One of the biggest difficulties at Machu Picchu is the lack of an off season stemming from the climate, he said. “They lamented the fact that they didn’t have two or three months where they had low visitation where they can just get extensive amounts of work done.”
The NPS has issues of its own, Spencer said. Foremost among these is the need to reach out to “non-traditional” visitors, which includes generations and ethnicities that don’t have as strong of a connection to the parks, he said. There are many reasons for that, including the absence of opportunities for urban dwellers or policies that create barriers stemming from cultural differences.
As an African American man serving in one of the highest positions within the Park Service, Spencer says he is expected to promote diversity. “Kinda the unwritten job description that goes along with it.”

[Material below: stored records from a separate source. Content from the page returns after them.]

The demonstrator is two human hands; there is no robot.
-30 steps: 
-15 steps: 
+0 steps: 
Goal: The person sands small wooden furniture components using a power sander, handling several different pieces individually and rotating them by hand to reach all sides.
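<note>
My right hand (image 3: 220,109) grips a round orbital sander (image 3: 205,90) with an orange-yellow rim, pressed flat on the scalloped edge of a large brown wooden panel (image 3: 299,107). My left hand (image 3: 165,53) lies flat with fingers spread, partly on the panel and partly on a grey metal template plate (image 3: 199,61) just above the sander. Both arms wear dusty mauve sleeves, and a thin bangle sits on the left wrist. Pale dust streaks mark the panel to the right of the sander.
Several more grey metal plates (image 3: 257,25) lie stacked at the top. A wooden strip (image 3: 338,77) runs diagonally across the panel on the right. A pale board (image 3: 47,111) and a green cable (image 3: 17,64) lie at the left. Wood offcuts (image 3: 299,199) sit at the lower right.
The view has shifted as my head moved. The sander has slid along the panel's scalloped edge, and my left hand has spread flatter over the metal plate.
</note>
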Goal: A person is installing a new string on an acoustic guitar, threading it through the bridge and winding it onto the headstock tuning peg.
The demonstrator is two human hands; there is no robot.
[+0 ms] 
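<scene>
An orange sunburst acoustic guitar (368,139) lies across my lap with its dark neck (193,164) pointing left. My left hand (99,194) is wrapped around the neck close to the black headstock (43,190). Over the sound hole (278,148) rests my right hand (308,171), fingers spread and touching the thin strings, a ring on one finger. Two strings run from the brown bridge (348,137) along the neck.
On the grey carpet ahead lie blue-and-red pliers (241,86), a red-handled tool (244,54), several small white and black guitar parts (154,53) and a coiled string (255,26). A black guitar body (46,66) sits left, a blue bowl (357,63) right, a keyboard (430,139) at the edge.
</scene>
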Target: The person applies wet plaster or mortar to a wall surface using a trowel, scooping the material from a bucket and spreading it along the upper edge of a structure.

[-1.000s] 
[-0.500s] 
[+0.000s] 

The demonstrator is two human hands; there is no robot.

He is quick to point out that parks in urban areas such as St. Louis, Atlanta, San Francisco and New York, are in better locations to promote diversity. “I can talk about my experience with folks, but I’d have to travel to Phoenix or Denver to really have an impact.”
Spencer is not sure how much longer his career in the Park Service will last. “As long as things are fun, as long as I’m still enjoying it and I feel that I’m contributing in a positive way then I’ll stick around,”
But with retirement looming, he tries not to get caught up in his legacy and instead focuses on carrying out his responsibilities, he said.
“I remember many times my mom saying ‘it doesn’t matter what you do in life, do your best at it,’ and that’s what I’ve tried to do.”
Climbing the ladder from seasonal worker to superintendent has provided diverse experiences.
While the title of superintendent brings acclaim and a sense of accomplishment, the gratification isn’t as immediate as some other positions, Spencer said.
“You’re looking out five years or 10 years into the future and trying to guide the direction of the park, or development or policy or that sort of thing.”
In comparison, Spencer was a medic at Shenandoah, where things were slightly different.
“That’s where I could start IVs and that sort of thing. and there were a couple medical cases there where you can see an instant impact of your interventions,” he said.
Spencer still seeks out that field experience from time to time.
“I’m in the office and responding to things or writing something or answering email – it’s nice to stop and just get up, put on my hat, walk out into the field and visitors don’t know who you are. They see another ranger so they’ll ask questions: ‘Where’s the restrooms? Where’s this?’ And it’s nice to just have that interactions with folks,” he said.
But he’s not always so sure his visitors get the same enjoyment.
“They probably think ‘boy this guy is really talkative’ because they’ll ask one question and you’re giving them a three minute answer on everything because you’re just so happy to be out of the office.”